9: REGRESSION Flashcards
linear regression
used when the relationship between variables x and y can be described with a straight line
correlation determines the strength of a relationship between x and y (doesn’t tell us how much y changes based on a given change in x)
regression allows us to estimate how much y will change as a result of a given change in x
terminology (regression): variables x and y
regression distinguishes between the variable being predicted and the variable(s) used to predict (in simple linear regression, only one predictor variable)
predicted variable : y
- the outcome variable
- the dependent variable
- the criterion variable
predictor variable : x
- the predictor variable
- the independent variable
- the explanatory variable
uses of linear regression (interpretation)

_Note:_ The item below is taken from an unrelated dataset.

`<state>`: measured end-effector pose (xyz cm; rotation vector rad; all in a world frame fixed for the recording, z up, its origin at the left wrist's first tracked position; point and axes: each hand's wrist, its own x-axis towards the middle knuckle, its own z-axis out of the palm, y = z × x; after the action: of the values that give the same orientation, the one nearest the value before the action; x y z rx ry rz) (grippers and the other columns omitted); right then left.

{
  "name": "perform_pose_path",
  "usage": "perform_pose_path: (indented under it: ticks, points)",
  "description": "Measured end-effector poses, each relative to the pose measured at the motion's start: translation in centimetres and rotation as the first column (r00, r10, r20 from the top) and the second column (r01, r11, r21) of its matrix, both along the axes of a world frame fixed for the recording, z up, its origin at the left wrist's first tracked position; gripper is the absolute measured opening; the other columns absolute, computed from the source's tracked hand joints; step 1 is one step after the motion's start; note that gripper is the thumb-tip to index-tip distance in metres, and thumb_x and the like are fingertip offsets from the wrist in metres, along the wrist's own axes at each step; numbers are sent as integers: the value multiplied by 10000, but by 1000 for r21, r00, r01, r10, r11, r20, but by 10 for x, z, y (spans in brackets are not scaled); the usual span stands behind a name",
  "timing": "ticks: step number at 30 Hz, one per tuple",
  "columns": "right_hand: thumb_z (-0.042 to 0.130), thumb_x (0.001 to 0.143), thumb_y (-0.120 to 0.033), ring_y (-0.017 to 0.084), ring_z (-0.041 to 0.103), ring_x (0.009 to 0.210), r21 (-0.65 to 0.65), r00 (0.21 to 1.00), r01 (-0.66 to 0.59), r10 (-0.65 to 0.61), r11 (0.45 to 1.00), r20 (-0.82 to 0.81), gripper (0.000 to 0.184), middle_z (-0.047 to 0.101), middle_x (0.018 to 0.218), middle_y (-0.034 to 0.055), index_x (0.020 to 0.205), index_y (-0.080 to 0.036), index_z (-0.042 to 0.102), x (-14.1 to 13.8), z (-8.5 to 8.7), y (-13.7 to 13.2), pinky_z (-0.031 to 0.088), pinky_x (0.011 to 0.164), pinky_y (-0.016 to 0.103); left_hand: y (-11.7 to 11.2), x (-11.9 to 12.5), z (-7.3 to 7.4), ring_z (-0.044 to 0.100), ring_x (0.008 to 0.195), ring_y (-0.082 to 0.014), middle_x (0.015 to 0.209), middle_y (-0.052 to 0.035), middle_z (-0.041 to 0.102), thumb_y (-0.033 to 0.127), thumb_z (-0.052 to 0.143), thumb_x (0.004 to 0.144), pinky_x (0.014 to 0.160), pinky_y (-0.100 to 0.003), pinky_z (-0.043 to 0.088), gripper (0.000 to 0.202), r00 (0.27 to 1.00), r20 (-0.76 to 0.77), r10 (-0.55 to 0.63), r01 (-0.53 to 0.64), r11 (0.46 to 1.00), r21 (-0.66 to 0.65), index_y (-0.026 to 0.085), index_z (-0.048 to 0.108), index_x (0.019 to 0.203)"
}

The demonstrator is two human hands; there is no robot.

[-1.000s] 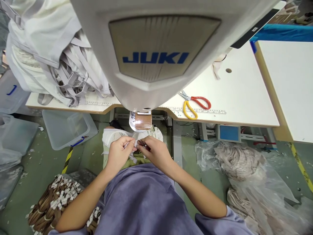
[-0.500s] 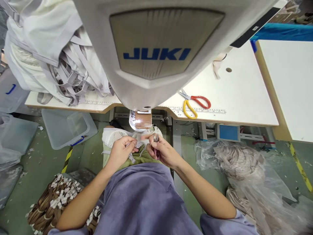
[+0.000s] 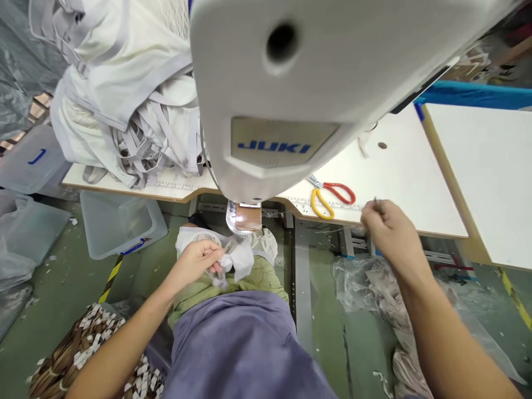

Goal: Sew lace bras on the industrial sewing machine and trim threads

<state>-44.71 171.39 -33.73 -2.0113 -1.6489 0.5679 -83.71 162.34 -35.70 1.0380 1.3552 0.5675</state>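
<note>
Trainee: State the condition of the left hand (image 3: 197, 260).

Technician: The thumb and fingers are pinched together on white fabric (image 3: 243, 259). The fabric hangs from the fingertips over the lap, in front of and below the head of the JUKI sewing machine (image 3: 257, 83). Green cloth (image 3: 266, 277) covers the lap beneath it.

Trainee: And the right hand (image 3: 393, 230)?

Technician: It is raised at the front edge of the tabletop (image 3: 399, 183), well apart from the left. Its fingers are curled around a small dark tool (image 3: 377, 205); only the tip shows, so the type cannot be confirmed. A fine thread (image 3: 320, 229) extends between the machine area and this hand.

Trainee: Identify the items on the tabletop.

Technician: Scissors (image 3: 322, 197) with one red and one yellow handle lie near the front edge, between the machine head and the right hand. A pile of white garments (image 3: 124, 94) with grey straps occupies the left side.

Trainee: And at floor level?

Technician: On the left, a translucent bin (image 3: 93, 233) and, nearer the person, bundled brown straps (image 3: 54, 366) with white ends. On the right, a clear plastic bag (image 3: 353, 285).
</note>
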Motion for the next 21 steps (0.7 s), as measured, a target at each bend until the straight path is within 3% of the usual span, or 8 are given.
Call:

researchers might use regression to
- investigate the strength of the effect x has on y
- estimate how much y will change as a result of a given change in x
- predict a future value of y, based on a known value of x
unlike correlation, regression makes the assumption that y is (to some extent) dependent on x
- this may not reflect causal dependency
regression does NOT provide direct evidence of causality
stages of linear regression
- analysing the relationship between variables
- determining the strength and direction of relationship (correlation) - proposing a model to explain that relationship
- a line of best fit
- find a (the intercept), b (the gradient) - evaluating the model
- assessing the goodness of fit
linear regression: 3 evaluating the model: goodness of fit
simplest model:
- no relationship between x and y (b = 0)
best model:
- based on relationship between x and y
- the regression line
is our regression model better at predicting y than the simplest model?
linear regression: calculating goodness of fit
- SSt: the difference between the observed values of y and the mean of y (i.e. the variance in y not explained by the simplest model, b = 0)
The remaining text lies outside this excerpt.